→ **What you need to do**:
Retype the material so that each line matches the original exactly.

→ **Data block**:
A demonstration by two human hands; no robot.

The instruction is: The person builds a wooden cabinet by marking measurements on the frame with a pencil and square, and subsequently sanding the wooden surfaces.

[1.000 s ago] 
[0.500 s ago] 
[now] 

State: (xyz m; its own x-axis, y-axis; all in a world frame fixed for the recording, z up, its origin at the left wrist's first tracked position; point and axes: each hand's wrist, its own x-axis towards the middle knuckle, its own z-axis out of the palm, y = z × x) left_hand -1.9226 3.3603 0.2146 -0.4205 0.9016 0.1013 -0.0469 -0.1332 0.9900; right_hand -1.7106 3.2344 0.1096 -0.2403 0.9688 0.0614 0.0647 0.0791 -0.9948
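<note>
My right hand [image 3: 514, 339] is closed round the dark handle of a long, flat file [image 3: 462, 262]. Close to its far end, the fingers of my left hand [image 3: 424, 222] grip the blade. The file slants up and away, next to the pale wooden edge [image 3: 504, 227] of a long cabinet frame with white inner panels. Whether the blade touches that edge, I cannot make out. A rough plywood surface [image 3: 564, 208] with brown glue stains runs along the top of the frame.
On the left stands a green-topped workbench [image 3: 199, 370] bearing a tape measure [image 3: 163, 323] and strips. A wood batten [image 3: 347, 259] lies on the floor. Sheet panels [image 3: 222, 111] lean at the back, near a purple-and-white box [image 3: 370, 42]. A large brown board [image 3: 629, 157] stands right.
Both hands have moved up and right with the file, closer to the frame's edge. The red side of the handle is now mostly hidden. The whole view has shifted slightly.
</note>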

→ **Answer to this problem**:
A demonstration by two human hands; no robot.

The instruction is: The person builds a wooden cabinet by marking measurements on the frame with a pencil and square, and subsequently sanding the wooden surfaces.

[1.000 s ago] 
[0.500 s ago] 
[now] 

State: (xyz m; its own x-axis, y-axis; all in a world frame fixed for the recording, z up, its origin at the left wrist's first tracked position; point and axes: each hand's wrist, its own x-axis towards the middle knuckle, its own z-axis out of the palm, y = z × x) left_hand -1.9226 3.3603 0.2146 -0.4205 0.9016 0.1013 -0.0469 -0.1332 0.9900; right_hand -1.7106 3.2344 0.1096 -0.2403 0.9688 0.0614 0.0647 0.0791 -0.9948
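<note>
My right hand [image 3: 514, 339] is closed round the dark handle of a long, flat file [image 3: 462, 262]. Close to its far end, the fingers of my left hand [image 3: 424, 222] grip the blade. The file slants up and away, next to the pale wooden edge [image 3: 504, 227] of a long cabinet frame with white inner panels. Whether the blade touches that edge, I cannot make out. A rough plywood surface [image 3: 564, 208] with brown glue stains runs along the top of the frame.
On the left stands a green-topped workbench [image 3: 199, 370] bearing a tape measure [image 3: 163, 323] and strips. A wood batten [image 3: 347, 259] lies on the floor. Sheet panels [image 3: 222, 111] lean at the back, near a purple-and-white box [image 3: 370, 42]. A large brown board [image 3: 629, 157] stands right.
Both hands have moved up and right with the file, closer to the frame's edge. The red side of the handle is now mostly hidden. The whole view has shifted slightly.
</note>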

This output completes the exercise.